«Voglio far sesso con tua nipote». Ma lo zio lo prende a pugni e finisce in ospedale

Operatori all'interno del mercato ortofrutticolo (foto d'archivio)

Livorno: il banconiere del mercato ortofrutticolo ha provocato l’agricoltore leccando una pera in modo erotico. Poi è scoppiata la rissa ed è arrivata la polizia: «Lo faceva da giorni, basta»

LIVORNO. «Dai presentami tua nipote, la voglio tro***re». Lo avrebbe detto per giorni, «ogni mattina». Fino a sabato 21 novembre, quando alle stesse parole, come se non fossero già sufficientemente esplicite, ha aggiunto pure un gesto disgustoso: «una pera leccata con fare sensuale». È a questo punto che lo zio della giovane, un agricoltore livornese di 58 anni, ha perso la pazienza e lo ha spinto contro alcune cassette di mandarini, tirandogli un pugno in faccia e facendolo capitolare a terra.

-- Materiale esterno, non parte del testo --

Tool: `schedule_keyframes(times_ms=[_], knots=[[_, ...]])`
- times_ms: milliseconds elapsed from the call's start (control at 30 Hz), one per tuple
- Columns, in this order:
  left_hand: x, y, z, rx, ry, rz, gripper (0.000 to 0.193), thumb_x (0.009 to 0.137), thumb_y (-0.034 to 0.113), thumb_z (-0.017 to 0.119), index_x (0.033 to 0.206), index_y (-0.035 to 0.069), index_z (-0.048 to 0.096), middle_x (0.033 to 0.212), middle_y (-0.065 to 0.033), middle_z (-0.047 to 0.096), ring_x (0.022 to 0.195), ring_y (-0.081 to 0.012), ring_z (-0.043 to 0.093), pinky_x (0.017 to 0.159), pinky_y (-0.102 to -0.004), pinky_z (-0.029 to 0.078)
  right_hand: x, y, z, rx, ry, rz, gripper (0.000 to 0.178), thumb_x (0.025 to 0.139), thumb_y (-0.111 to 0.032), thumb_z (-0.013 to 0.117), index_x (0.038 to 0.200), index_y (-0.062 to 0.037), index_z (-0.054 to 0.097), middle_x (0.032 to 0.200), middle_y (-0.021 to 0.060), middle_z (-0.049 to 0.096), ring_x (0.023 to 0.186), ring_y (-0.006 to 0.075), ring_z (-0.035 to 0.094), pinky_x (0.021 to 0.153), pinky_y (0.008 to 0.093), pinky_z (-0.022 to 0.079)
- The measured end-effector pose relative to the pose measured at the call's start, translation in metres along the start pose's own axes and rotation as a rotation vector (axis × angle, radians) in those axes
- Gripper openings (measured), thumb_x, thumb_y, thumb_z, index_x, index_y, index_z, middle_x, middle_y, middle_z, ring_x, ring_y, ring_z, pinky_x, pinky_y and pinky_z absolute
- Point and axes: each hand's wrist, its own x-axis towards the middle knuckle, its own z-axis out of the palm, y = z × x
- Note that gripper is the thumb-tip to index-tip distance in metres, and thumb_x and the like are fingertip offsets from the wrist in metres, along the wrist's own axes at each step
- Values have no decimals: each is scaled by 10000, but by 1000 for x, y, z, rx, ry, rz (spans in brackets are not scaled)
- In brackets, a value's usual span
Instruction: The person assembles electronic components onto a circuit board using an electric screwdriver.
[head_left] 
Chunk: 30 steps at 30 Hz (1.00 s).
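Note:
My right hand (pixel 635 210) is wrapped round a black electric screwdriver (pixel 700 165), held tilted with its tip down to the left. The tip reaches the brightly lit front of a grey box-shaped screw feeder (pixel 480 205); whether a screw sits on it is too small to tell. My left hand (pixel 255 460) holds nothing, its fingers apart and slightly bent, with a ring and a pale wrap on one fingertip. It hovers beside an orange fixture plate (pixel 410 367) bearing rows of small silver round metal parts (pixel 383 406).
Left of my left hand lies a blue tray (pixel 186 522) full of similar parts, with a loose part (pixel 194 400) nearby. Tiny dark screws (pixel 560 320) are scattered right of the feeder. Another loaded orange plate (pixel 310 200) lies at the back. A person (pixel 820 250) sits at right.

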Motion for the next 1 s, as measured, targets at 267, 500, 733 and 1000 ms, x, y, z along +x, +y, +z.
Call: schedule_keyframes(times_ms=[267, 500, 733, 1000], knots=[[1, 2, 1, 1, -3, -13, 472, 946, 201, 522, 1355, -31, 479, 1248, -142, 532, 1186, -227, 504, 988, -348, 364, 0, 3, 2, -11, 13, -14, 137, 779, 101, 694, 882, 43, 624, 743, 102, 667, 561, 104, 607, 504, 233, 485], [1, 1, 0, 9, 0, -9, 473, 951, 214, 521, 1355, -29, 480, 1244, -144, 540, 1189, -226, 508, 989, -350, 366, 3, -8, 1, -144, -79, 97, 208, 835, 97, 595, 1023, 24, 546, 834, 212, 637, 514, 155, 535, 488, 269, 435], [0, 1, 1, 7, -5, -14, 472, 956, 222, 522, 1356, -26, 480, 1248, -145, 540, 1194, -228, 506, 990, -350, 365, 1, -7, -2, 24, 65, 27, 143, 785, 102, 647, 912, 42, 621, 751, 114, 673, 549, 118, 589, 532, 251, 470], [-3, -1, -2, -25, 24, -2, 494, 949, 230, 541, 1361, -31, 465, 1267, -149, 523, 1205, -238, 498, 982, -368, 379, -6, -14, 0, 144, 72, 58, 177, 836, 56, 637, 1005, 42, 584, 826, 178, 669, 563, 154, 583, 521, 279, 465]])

Caos attorno alle sei del 21 novembre al mercato ortofrutticolo di via Jacopo Sgarallino, alla periferia nord della città, dove sono dovute intervenire una volante della polizia di Stato e un’ambulanza della Croce rossa italiana, con i volontari che hanno accompagnato al pronto soccorso un banconiere tunisino di 41 anni con un labbro rotto e delle ferite alla testa, probabilmente provocate dalla caduta a terra.


A raccontare l’accaduto è il fidanzato della giovane da lui presa di mira, una donna di 24 anni, che da giorni racconta ai suoi parenti e amici di essere diventata bersaglio continuo delle attenzioni dell’operatore nordafricano. La ragazza ieri mattina era lì con lo zio e il ragazzo, ma non avrebbe assistito alle richieste pressanti e volgari del quarantunenne, visto che in quel momento si trovava da un’altra parte.

«Lo zio della mia compagna è un “bonaccione”, non farebbe male a una mosca – racconta il fidanzato – ma stavolta si è oltrepassato il limite. Lo ha preso da parte, gli ha detto di smettere, poi è scoppiato l’alterco. Sono volati spintoni, schiaffi e sono finiti tutti per terra fra le cassette dei mandarini. Io sono intervenuto appena ho sentito urlare, insieme a molte altre persone. E quando ho capito che ce l’aveva con la mia ragazza, anziché separarli come avevo cominciato a fare inizialmente, gli ho chiesto conto del perché continuasse a comportarsi così. Doveva assolutamente smetterla, sono comportamenti senza giustificazione».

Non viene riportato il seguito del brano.